-- WORK ORDER --
What you write must match the records exactly, except for the images, which are left out.

[Excerpts from a dataset]
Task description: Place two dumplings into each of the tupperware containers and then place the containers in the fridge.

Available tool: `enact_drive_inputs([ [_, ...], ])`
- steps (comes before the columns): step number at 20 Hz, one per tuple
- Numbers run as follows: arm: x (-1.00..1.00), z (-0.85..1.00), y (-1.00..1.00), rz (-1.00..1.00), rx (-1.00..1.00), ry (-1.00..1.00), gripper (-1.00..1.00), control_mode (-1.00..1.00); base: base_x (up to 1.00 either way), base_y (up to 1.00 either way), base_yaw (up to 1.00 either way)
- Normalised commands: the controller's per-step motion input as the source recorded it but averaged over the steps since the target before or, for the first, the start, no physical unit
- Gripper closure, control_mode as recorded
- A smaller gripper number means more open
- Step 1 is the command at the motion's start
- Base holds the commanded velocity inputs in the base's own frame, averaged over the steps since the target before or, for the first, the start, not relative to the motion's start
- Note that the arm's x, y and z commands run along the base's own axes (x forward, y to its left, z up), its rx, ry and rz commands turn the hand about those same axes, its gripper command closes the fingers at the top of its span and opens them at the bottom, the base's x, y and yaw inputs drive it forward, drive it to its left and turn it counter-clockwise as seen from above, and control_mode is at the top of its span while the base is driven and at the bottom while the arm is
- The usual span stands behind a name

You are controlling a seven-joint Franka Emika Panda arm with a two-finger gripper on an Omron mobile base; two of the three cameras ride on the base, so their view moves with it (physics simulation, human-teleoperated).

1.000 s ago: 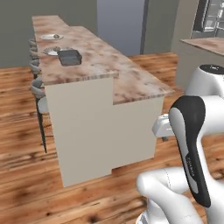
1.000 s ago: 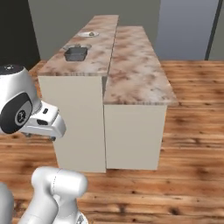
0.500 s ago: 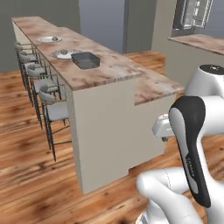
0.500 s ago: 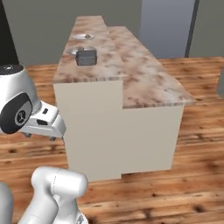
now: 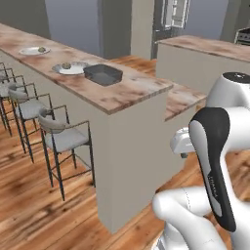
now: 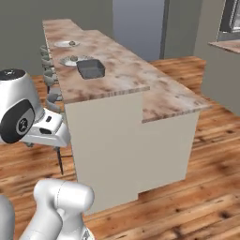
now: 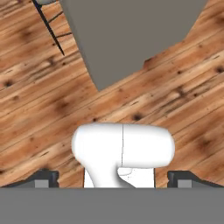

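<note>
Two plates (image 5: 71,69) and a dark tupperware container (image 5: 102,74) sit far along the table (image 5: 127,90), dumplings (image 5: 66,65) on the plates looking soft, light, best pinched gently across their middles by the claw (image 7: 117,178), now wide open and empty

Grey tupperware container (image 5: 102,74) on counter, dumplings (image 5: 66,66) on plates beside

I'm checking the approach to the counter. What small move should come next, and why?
Probably keep driving the base along the counter toward the tupperware container and the plates. They sit well up the countertop, far from the arm, and the hand is open, empty and pointed down at the wooden floor, so nothing seems within reach yet.
</note>
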Motion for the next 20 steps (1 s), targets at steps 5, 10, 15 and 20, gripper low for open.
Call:
enact_drive_inputs([
  [5, 0.0, 0.0, 0.0, 0.0, 0.0, 0.0, -1.0, 1.0, 0.07, 1.0, -0.46],
  [10, 0.0, 0.0, 0.0, 0.0, 0.0, 0.0, -1.0, 1.0, 0.0, 1.0, -0.46],
  [15, 0.0, 0.0, 0.0, 0.0, 0.0, 0.0, -1.0, 1.0, 0.0, 1.0, -0.44],
  [20, 0.0, 0.0, 0.0, 0.0, 0.0, 0.0, -1.0, 1.0, 0.03, 1.0, -0.36],
])
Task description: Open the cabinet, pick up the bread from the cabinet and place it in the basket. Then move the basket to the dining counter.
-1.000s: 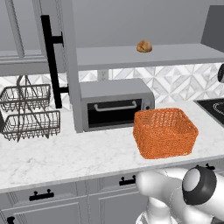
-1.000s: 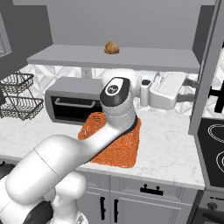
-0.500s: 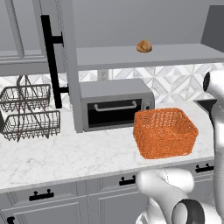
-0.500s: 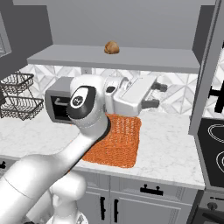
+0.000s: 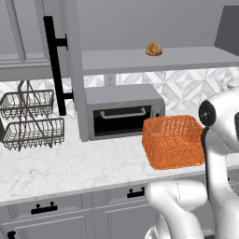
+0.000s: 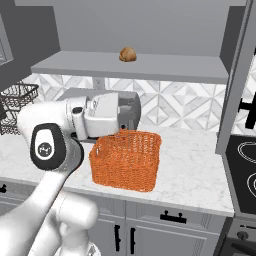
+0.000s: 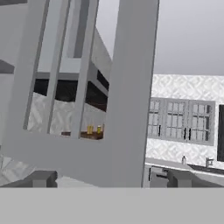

-- OUTPUT FOR THIS TASK --
Task description: Place two dumplings into each of the tupperware containers and then place the containers in the fridge.

Available tool: `enact_drive_inputs([ [_, ...], ])`
- steps (comes before the columns): step number at 20 Hz, one per tuple
- Numbers run as follows: arm: x (-1.00..1.00), z (-0.85..1.00), y (-1.00..1.00), rz (-1.00..1.00), rx (-1.00..1.00), ry (-1.00..1.00), gripper (-1.00..1.00), control_mode (-1.00..1.00); base: base_x (up to 1.00 either way), base_y (up to 1.00 either way), base_yaw (up to 1.00 either way)
- Normalised commands: the controller's per-step motion input as the source recorded it but averaged over the steps since the target before or, for the first, the start, no physical unit
- Gripper closure, control_mode as recorded
- A smaller gripper number means more open
- Step 1 is the command at the motion's start
- Base holds the commanded velocity inputs in the base's own frame, averaged over the steps since the target before or, for the first, the start, not relative to the motion's start
- Note that the arm's x, y and z commands run along the base's own axes (x forward, y to its left, z up), its rx, ry and rz commands turn the hand about those same axes, its gripper command closes the fingers at the top of its span and opens them at the bottom, the base's x, y and yaw inputs drive it forward, drive it to its left and turn it counter-clockwise as seen from above, and control_mode is at the top of its span while the base is driven and at the bottom while the arm is
- The usual span stands behind a name

You are controlling a seven-joint Franka Emika Panda arm with a two-finger gripper on an Omron mobile base; two of the three cameras ride on the base, so their view moves with it (physics simulation, human-teleoperated).

1.000 s ago: 
1.000 s ago: 
0.500 s ago: 
0.500 s ago: 
now: 
now: 
now: 

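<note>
Two plates (image 5: 71,69) and a dark tupperware container (image 5: 102,74) sit far along the table (image 5: 127,90), dumplings (image 5: 66,65) on the plates looking soft, light, best pinched gently across their middles by the claw (image 7: 117,178), now wide open and empty

Grey tupperware container (image 5: 102,74) on counter, dumplings (image 5: 66,66) on plates beside

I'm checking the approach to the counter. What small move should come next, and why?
Probably keep driving the base along the counter toward the tupperware container and the plates. They sit well up the countertop, far from the arm, and the hand is open, empty and pointed down at the wooden floor, so nothing seems within reach yet.
</note>
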Motion for the next 20 steps (1 s), targets at steps 5, 10, 15 and 20, gripper low for open.
Call:
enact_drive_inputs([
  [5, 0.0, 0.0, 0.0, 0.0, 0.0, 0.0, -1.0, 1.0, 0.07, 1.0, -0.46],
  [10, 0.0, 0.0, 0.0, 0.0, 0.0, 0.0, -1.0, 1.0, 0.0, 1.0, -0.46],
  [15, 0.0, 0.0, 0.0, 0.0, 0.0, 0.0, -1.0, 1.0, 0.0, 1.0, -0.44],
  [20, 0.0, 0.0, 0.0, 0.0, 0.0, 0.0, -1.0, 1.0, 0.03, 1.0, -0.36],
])
Task description: Open the cabinet, pick up the bread from the cabinet and place it in the basket. Then move the basket to the dining counter.
-1.000s: 
-1.000s: 
-0.500s: 
-0.500s: 
+0.000s: 
+0.000s: 
+0.000s: 

The output contains nothing further.